__Given data__:

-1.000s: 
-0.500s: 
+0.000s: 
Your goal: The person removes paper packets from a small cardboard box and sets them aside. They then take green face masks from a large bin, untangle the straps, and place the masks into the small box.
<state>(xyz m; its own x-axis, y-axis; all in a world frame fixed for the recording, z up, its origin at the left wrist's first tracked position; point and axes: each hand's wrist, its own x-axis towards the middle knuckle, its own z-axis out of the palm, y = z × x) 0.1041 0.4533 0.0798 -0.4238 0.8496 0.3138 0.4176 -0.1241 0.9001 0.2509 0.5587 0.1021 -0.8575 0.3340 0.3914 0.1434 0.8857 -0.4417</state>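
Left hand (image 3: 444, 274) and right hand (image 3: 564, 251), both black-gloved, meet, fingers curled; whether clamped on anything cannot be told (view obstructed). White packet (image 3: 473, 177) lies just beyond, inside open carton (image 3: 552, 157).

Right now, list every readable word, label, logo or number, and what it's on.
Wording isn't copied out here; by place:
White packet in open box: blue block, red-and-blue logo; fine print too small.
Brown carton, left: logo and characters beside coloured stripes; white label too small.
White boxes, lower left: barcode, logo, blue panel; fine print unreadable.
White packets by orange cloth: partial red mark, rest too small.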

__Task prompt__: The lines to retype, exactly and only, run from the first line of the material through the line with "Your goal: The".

__Expected answer__:
-1.000s: 
-0.500s: 
+0.000s: 
Your goal: The person removes paper packets from a small cardboard box and sets them aside. They then take green face masks from a large bin, untangle the straps, and place the masks into the small box.

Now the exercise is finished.